L'ablazione cellulare laser in larve di Drosophila intatte rivela la competizione sinaptica
Summary
Questo protocollo dimostra l’ablazione laser di singoli neuroni in larve di Drosophila intatte. Il metodo consente di studiare l’effetto della riduzione della competizione tra i neuroni nel sistema nervoso in via di sviluppo.
Abstract
Il protocollo descrive l’ablazione di un singolo neurone con un sistema laser a 2 fotoni nel sistema nervoso centrale (SNC) di larve intatte di Drosophila melanogaster. Utilizzando questo metodo non invasivo, il sistema nervoso in via di sviluppo può essere manipolato in modo specifico per le cellule. L’interruzione dello sviluppo dei singoli neuroni in una rete può essere utilizzata per studiare come il sistema nervoso può compensare la perdita di input sinaptico. I singoli neuroni sono stati specificamente ablati nel sistema di fibre giganti di Drosophila, con particolare attenzione a due neuroni: la fibra gigante presinaptica (GF) e il motoneurone tergotrocanterale postsinaptico (TTMn). Il GF fa la sinapsi con il TTMn omolaterale, che è cruciale per la risposta di fuga. L’ablazione di uno dei GF nel cervello del terzo stadio, subito dopo che il GF inizia la crescita assonale, rimuove permanentemente la cellula durante lo sviluppo del SNC. Il GF rimanente reagisce al vicino assente e forma un terminale sinaptico ectopico al TTMn controlaterale. Questo terminale atipico, bilateralmente simmetrico, innerva entrambi i TTMn, come dimostrato dall’accoppiamento del colorante, e aziona entrambi i motoneuroni, come dimostrato da saggi elettrofisiologici. In sintesi, l’ablazione di un singolo interneurone dimostra la competizione sinaptica tra una coppia bilaterale di neuroni che può compensare la perdita di un neurone e ripristinare le normali risposte al circuito di fuga.
Introduction
L’ablazione laser è uno strumento preferito per sezionare i circuiti neurali in un’ampia varietà di organismi. Sviluppato in sistemi genetici modello come vermi e mosche, è stato applicato in tutto il regno animale per studiare la struttura, la funzione e lo sviluppo del sistema nervoso 1,2,3. Qui, l’ablazione di un singolo neurone è stata impiegata per studiare come i neuroni interagiscono durante l’assemblaggio del circuito in Drosophila.
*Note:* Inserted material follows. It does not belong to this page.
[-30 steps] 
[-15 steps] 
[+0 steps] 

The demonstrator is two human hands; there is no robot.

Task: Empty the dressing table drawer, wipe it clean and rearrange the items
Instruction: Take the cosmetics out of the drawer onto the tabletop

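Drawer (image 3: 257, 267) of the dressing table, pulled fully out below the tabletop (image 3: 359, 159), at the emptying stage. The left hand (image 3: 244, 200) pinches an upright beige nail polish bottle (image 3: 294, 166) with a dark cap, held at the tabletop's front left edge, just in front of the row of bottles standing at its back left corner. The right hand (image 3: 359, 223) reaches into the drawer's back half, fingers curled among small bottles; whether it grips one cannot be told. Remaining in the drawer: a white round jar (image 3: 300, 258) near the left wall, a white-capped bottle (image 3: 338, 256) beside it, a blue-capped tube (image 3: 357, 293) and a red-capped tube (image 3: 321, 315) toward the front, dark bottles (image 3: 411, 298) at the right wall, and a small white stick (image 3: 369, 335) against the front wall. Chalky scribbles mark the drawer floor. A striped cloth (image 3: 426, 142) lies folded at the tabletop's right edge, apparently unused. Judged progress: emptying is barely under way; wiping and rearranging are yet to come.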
Il sistema di fuga della mosca è un circuito preferito per l’analisi perché contiene i neuroni più grandi e le sinapsi più grandi nella mosca adulta, e il circuito è stato ben caratterizzato negli ultimi decenni4. Il ruolo che le interazioni neurone-neurone svolgono nell’assemblaggio del circuito della Giant Fiber è un punto focale di questa ricerca.
Un tipo di interazione che è stato un punto focale nelle neuroscienze sin dal lavoro di Hubel e Wiesel negli anni ’60 è la “competizione sinaptica”5,6. In questo protocollo, l’ablazione laser è stata utilizzata per rivisitare il ruolo della competizione attraverso l’ablazione a singola cellula nel sistema di fibre giganti (GFS) di Drosophila, dove potrebbero essere scoperte le basi molecolari del fenomeno.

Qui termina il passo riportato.